Before sites like Reddit and Pornhub started to remove deepfakes, Indian users were sharing links of the “Priyanka gif” and the “Katrina vid”, even in the middle of a discussion about its potential impact on politics. Even today, sites exist with videos that have titles like ‘Aishwarya Rai Bollywood POV queen’, and ‘Doctor Cheating Yami Gautam’.
New apps like Zao show how the technology could soon work with just a few images — the app’s creators have restricted its use to add users’ faces to select clips from films and TV, but others will not show the same restraint.
In the West, it’s being used for more than celebrities, and revenge fake porn is a growing concern. But while deepfake porn continues to upend women’s lives, there still exists no criminal recourse for victims.
While the American Congress, and the Indian parliament are worried about how this technology will be used to affect elections and attack politicians though, the real threat lies closer to home.

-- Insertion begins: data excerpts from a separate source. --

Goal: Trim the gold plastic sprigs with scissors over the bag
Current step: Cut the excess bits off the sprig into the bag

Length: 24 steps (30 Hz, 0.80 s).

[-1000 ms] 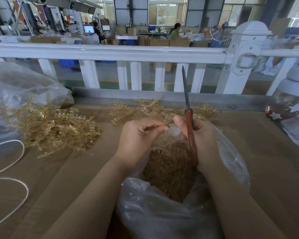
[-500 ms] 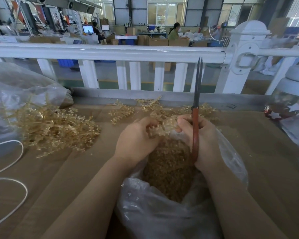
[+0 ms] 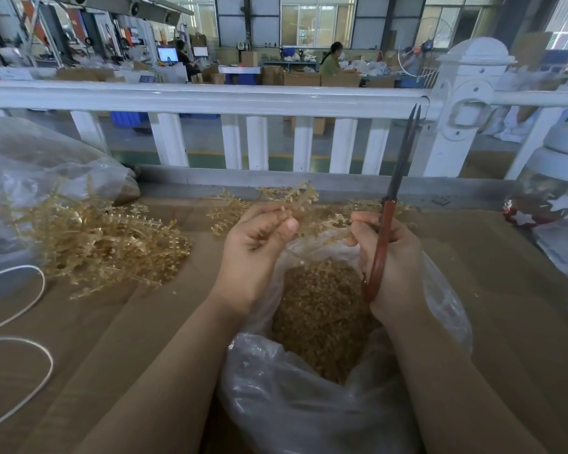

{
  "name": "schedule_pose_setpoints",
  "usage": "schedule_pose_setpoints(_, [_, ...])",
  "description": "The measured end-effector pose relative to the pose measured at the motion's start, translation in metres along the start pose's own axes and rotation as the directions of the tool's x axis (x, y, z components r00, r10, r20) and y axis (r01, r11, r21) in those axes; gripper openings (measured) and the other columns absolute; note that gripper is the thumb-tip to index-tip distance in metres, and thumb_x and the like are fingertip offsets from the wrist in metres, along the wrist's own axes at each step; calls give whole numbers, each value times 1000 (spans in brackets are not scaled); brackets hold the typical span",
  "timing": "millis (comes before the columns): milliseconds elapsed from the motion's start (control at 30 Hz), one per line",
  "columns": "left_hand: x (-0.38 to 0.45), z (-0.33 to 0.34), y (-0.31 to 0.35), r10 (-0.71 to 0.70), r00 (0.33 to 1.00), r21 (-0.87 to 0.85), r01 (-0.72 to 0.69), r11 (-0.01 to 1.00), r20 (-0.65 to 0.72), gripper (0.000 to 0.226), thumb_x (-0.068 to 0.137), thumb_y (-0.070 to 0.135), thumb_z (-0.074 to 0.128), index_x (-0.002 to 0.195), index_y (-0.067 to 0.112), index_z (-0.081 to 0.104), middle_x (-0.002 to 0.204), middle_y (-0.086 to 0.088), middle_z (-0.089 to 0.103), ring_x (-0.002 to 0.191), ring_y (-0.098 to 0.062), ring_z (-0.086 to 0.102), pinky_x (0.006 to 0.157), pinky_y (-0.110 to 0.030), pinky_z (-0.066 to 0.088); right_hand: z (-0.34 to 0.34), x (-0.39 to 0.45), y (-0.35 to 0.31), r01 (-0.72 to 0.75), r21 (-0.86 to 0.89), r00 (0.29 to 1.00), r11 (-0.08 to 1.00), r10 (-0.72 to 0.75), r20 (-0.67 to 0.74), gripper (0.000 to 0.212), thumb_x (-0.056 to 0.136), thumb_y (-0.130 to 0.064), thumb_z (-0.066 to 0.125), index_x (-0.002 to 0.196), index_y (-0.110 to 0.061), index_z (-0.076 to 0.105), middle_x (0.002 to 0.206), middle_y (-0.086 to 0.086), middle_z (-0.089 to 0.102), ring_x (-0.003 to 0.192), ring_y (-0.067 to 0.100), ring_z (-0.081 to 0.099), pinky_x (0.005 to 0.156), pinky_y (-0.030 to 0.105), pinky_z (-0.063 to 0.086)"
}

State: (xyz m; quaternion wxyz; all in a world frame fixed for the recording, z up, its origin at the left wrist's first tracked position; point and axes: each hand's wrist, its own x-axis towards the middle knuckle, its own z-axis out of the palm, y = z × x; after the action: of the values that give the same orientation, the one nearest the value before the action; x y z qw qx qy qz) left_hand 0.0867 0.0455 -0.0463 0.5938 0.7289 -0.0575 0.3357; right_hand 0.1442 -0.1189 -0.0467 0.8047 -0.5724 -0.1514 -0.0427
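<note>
A gold sprig [image 3: 304,213] is pinched in the left hand [image 3: 254,253] and lies left to right above the open bag [image 3: 322,407]. The scissors [image 3: 391,204] are gripped in the right hand [image 3: 389,267], just right of the sprig, blades pointed far and almost together.

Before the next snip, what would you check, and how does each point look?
1. Sprig held: ok, left hand pinches it.
2. Scissors gripped: ok, right hand holds the red handles.
3. Blades ready: not ok, they point up, nearly closed, away from the sprig.
4. Bag open beneath the hands: ok.
5. Fingers clear of blades: ok.
6. Cutting spot on the stem: cannot tell.
</note>
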Motion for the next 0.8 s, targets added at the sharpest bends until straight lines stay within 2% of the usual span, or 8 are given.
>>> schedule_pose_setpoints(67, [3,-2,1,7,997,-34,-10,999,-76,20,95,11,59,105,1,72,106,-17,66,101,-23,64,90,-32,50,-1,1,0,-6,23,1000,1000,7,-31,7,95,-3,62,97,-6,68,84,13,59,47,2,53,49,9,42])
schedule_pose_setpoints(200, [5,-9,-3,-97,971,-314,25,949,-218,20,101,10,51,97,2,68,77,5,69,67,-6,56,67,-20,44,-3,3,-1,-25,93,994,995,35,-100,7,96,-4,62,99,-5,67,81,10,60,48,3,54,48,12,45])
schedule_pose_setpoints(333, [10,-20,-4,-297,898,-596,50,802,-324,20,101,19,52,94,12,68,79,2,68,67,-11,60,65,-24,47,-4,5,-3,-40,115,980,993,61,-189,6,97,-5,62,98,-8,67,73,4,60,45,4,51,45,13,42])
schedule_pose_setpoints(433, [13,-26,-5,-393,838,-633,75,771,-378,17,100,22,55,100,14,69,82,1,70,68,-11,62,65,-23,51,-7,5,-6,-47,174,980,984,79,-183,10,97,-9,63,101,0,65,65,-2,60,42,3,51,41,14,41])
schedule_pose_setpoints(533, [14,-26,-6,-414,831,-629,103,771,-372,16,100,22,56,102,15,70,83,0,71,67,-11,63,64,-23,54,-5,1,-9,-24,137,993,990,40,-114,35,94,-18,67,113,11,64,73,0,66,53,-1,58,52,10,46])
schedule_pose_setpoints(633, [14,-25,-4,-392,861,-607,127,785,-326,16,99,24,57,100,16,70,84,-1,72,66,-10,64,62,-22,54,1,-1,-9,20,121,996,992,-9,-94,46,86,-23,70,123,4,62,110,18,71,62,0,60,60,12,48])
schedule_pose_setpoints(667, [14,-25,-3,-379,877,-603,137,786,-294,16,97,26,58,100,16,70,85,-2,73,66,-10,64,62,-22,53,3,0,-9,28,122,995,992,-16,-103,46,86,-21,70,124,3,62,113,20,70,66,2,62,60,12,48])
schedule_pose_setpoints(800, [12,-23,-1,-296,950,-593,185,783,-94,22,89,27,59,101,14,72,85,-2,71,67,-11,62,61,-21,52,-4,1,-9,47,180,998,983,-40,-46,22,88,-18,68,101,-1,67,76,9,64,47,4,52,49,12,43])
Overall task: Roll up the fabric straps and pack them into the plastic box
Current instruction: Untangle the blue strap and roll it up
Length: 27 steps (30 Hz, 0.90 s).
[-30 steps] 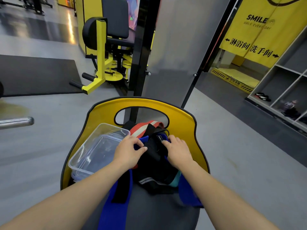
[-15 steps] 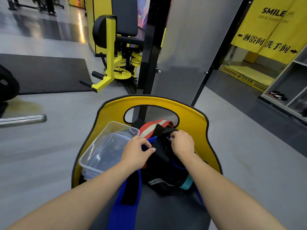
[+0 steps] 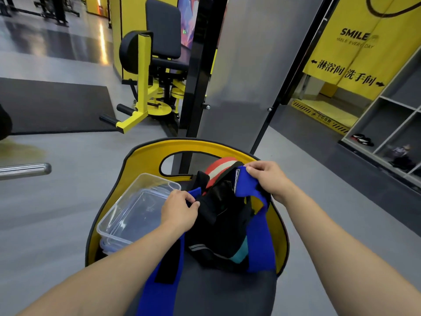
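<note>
1. The blue strap (image 3: 259,233) lies on the gym seat (image 3: 227,290), draped around a black pile of straps (image 3: 221,224); its long axis runs near to far
2. The right hand (image 3: 268,179) pinches its far end, lifted over the pile
3. The left hand (image 3: 180,208) grips blue and black fabric at the pile's left edge
4. The clear plastic box (image 3: 127,215) sits just left, nearest the left hand

Clear glossy plastic box (image 3: 136,210); matt cloth straps (image 3: 257,236).
</note>
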Available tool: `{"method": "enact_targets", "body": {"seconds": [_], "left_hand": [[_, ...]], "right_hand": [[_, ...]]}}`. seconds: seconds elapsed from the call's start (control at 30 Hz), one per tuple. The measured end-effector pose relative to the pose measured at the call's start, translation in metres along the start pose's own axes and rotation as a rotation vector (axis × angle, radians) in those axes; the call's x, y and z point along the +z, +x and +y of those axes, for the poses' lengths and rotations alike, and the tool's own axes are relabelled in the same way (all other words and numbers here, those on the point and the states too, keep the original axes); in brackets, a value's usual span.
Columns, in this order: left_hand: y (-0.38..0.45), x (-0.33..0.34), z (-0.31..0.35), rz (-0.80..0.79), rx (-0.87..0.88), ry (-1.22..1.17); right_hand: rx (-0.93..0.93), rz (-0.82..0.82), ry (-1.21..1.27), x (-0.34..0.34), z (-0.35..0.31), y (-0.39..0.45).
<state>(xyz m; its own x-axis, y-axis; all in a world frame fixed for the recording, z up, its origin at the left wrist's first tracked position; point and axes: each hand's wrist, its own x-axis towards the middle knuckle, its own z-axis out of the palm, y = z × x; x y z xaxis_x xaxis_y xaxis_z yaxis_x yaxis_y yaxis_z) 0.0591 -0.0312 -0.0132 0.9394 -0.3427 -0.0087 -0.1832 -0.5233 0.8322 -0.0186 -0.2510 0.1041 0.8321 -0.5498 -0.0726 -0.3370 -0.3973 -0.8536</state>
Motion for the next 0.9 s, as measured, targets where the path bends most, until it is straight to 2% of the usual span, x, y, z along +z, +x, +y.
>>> {"method": "enact_targets", "body": {"seconds": [0.13, 0.33, 0.53, 0.63, 0.7, 0.8, 0.9], "left_hand": [[-0.001, 0.003, 0.004, 0.043, -0.022, 0.026], [-0.003, 0.006, 0.002, 0.041, -0.002, 0.049], [-0.011, 0.004, -0.001, 0.027, 0.119, 0.046], [-0.015, 0.008, 0.000, 0.007, 0.185, 0.063], [-0.016, 0.011, 0.000, 0.008, 0.238, 0.106], [-0.015, 0.017, 0.000, -0.012, 0.307, 0.273], [-0.011, 0.022, -0.004, -0.076, 0.325, 0.440]], "right_hand": [[-0.016, -0.016, 0.145, -0.011, 0.008, -0.008], [0.070, -0.017, -0.391, 0.001, 0.066, -0.008], [0.108, 0.032, -0.539, 0.033, 0.083, -0.015], [0.050, 0.138, -0.742, 0.051, 0.072, -0.009], [0.057, 0.150, -0.861, 0.063, 0.065, -0.003], [0.092, 0.104, -0.822, 0.071, 0.060, 0.004], [0.089, 0.100, -0.621, 0.058, 0.055, 0.004]]}}
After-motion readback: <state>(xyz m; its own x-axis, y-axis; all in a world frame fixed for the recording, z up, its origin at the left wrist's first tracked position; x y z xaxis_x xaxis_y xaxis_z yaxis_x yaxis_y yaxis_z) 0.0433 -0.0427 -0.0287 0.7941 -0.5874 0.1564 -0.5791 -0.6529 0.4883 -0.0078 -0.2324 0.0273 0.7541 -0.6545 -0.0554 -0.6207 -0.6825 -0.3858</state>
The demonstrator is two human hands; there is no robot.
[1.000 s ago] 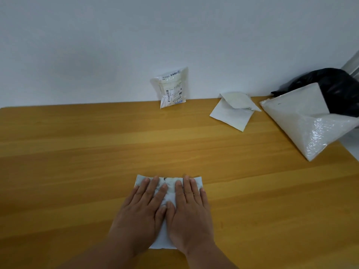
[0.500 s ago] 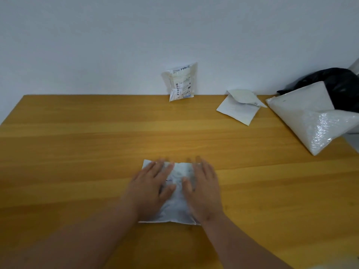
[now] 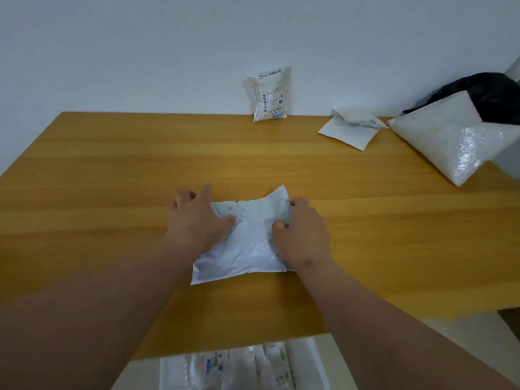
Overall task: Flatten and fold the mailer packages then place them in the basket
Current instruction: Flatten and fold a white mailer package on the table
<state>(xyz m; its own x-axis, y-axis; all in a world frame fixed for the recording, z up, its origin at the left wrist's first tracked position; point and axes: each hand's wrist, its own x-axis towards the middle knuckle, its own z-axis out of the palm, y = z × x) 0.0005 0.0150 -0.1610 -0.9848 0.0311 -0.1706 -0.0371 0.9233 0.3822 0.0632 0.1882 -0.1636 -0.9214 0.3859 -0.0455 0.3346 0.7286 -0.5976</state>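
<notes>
Both palms lay flat on the mailer (image 3: 244,243) half a second ago; now the left hand (image 3: 197,220) pinches its left edge and the right hand (image 3: 302,235) grips its lifted right corner; mailer mid-frame on the table (image 3: 112,178); basket (image 3: 315,358) now visible at bottom.

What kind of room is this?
Probably a plain room at home or a small office: a wooden table against a bare white wall, with used mailer packages lying about and a white basket below.
</notes>
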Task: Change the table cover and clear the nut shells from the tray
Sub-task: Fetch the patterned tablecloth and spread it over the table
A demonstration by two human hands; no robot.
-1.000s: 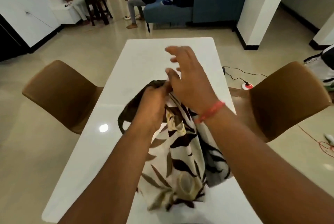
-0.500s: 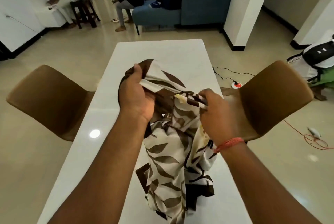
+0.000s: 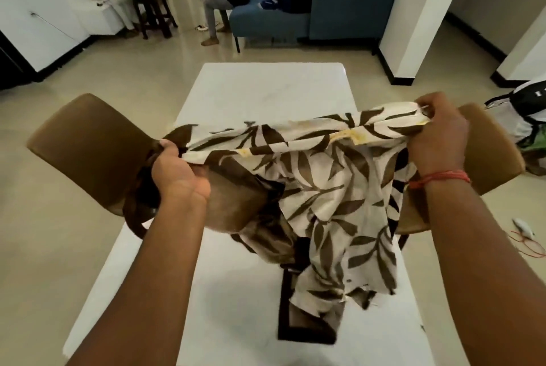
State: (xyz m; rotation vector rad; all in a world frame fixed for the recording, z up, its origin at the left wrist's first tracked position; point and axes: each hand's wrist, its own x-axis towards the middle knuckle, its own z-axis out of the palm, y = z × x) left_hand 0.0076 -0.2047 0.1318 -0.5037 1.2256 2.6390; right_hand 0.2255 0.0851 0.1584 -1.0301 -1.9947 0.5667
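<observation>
A white table cover (image 3: 322, 188) printed with brown leaves hangs in the air over the bare white table (image 3: 266, 90). My left hand (image 3: 174, 170) grips its left edge, and my right hand (image 3: 437, 135) pinches the right edge at about the same height. The top edge runs nearly straight between them. Below it the cloth sags in folds, its lowest end with a dark border touching the tabletop near me. No tray or nut shells are visible.
Two brown chairs flank the table, one on the left (image 3: 88, 144) and one on the right (image 3: 487, 158). A blue sofa (image 3: 339, 7) and several people are at the far end. A white pillar (image 3: 413, 25) and a cable on the floor (image 3: 529, 241) are at the right.
My hands have moved apart, left going left and right going right, pulling the bunched cover out wide. One second ago my right hand was open above the cloth; it now grips an edge.
</observation>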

Research from cyber-security company Deeptrace found that the vast majority of deepfakes are porn. Deeptrace’s study showed that 96% of deepfake clips featuring a computer-generated face replacing that of a porn actor. Experts say the more prolific this technology becomes – and the more accessible and easy to use – the greater the threat to non high-profile people..
Henry Ajder, head of research analysis at Deeptrace, told the BBC: “The debate is all about the politics or fraud and a near-term threat, but a lot of people are forgetting that deepfake pornography is a very real, very current phenomenon that is harming a lot of women.”